En fin de compte, la "référence ultime" du genre en animé est l'histoire qui représente le moins le-dit genre... Pas crédible, extrêmement superficiel, en deçà complet des attentes qu'il crée et développant des éléments totalement aléatoires et inutiles, on se retrouve avec un animé fondamentalement ennuyeux. La deuxième partie change énormément puisqu'elle s'attache plus à la vie réelle. Souvent décriée par les fans comme inintéressante, elle l'est pourtant bien plus que la première partie (du moins dans les épisodes de transition vers le deuxième arc). Lorsqu'on parlait précédemment de satire et de critique sociale, on peut aisément penser à des gens (comme Laure Manaudou qui devrait se contenter de nager et de ne pas parler de ce qu'elle ne connaît pas) qui ne comprennent pas l'intérêt de se plonger dans un univers fictif. Psychologiquement, c'est un thème intéressant, même si ce passage termine en semi-inceste, on est confronté à une fille vivant dans les plus pures traditions de sa famille et grande adepte du Kendo, elle finit par être curieuse des jeux vidéos dans lesquels son "cousin" est tombé dans le coma. Malheureusement ce passage reste succinct pour de nouveau repartir vers les fioritures que nous avons déjà vécu durant les 13 premiers épisodes.

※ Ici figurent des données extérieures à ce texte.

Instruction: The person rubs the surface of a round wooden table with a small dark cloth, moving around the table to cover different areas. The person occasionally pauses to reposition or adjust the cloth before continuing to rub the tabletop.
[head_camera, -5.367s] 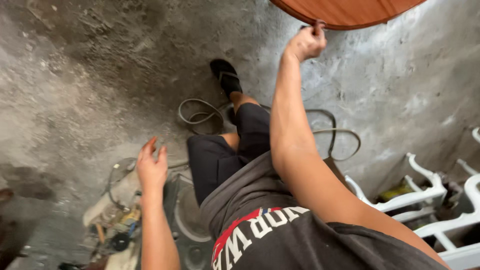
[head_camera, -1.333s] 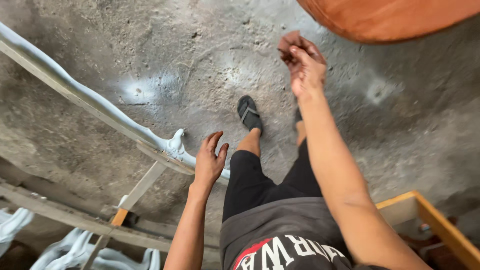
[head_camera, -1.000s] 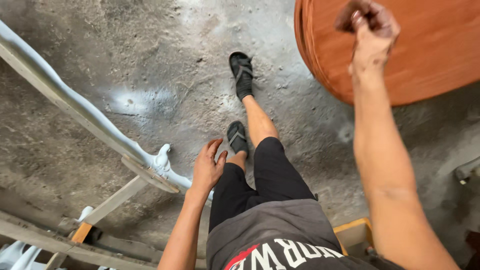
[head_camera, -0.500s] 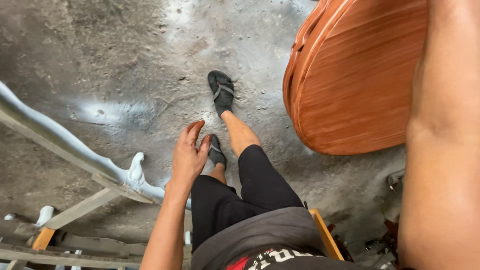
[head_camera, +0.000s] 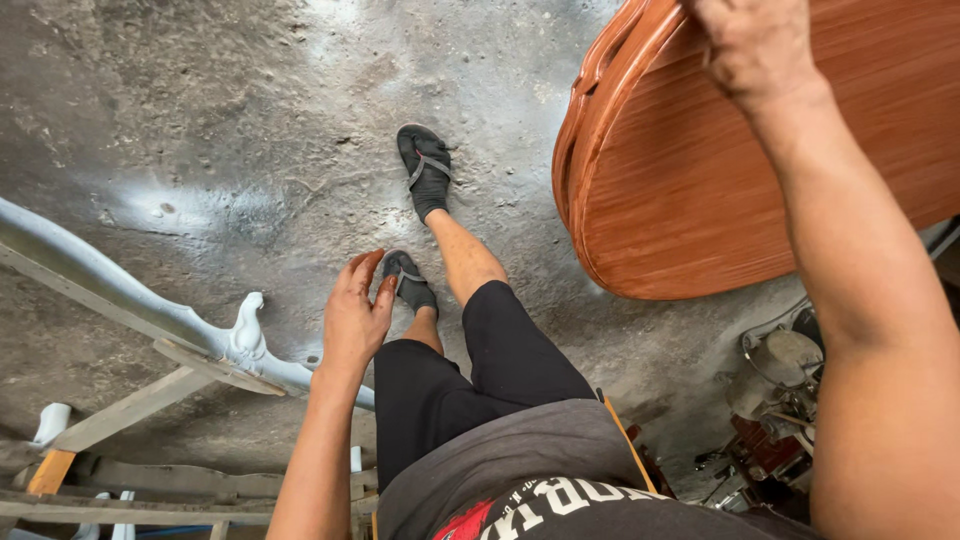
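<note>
Far left of the left hand: a pale grey-white carved wooden rail (head_camera: 120, 305) with a small finial runs diagonally across the lower-left corner. Bare timber battens (head_camera: 130, 408) lie under it, one with an orange-painted end. All sit above the rough grey concrete floor (head_camera: 200, 120).

Left hand (head_camera: 355, 315): hangs free at the person's side, fingers loosely extended and slightly spread, palm turned inward. It holds nothing and touches nothing. The carved rail is the nearest object, just to its left and below.

Just right of the left hand: the person's legs in black knee-length shorts (head_camera: 450, 380), feet in dark socks and black strap sandals (head_camera: 425, 170). One foot is forward, and the other is partly hidden behind the left hand's fingers. A grey shirt with a printed front fills the bottom edge.

Right hand (head_camera: 755, 40): raised at the top of the view, closed over the upper edge of a large round reddish-brown varnished wooden tabletop (head_camera: 700, 190). The tabletop is held on edge and tilted, clear of the floor, hanging below and to the left of this hand. Its moulded rim faces the legs. Finger positions are cut off by the frame.

Below the right forearm: grey metal machine parts and cables (head_camera: 780, 380), detail unclear.
</note>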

Toujours est-il que Sword Art Online est un parfait mystère qui a réussi à s'imposer avec le néant. Certainement créé à la bonne période puisque reprenant le concept de réalité virtuelle qui n'en était encore qu'à ses prémices à l'époque. Aujourd'hui, beaucoup d'animés offrent des histoires éminemment plus complète et poussées, comme Log Horizon pour ne citer que lui. Au final SAO s'accroche malgré qu'il soit oubliable. On lui accordera une bonne idée de narration en faisant des ellipses de différentes durées entre les épisodes, ceci afin de montrer que les jeux en ligne continuent d'évoluer, même sans nous. Suite à cela, un film est sorti et a fait vibrer les fans, sans pour autant avoir relevé le niveau, d'autant qu'il annoncait déjà une saison 3 dans la foulée... Saison dont on se serait largement passé.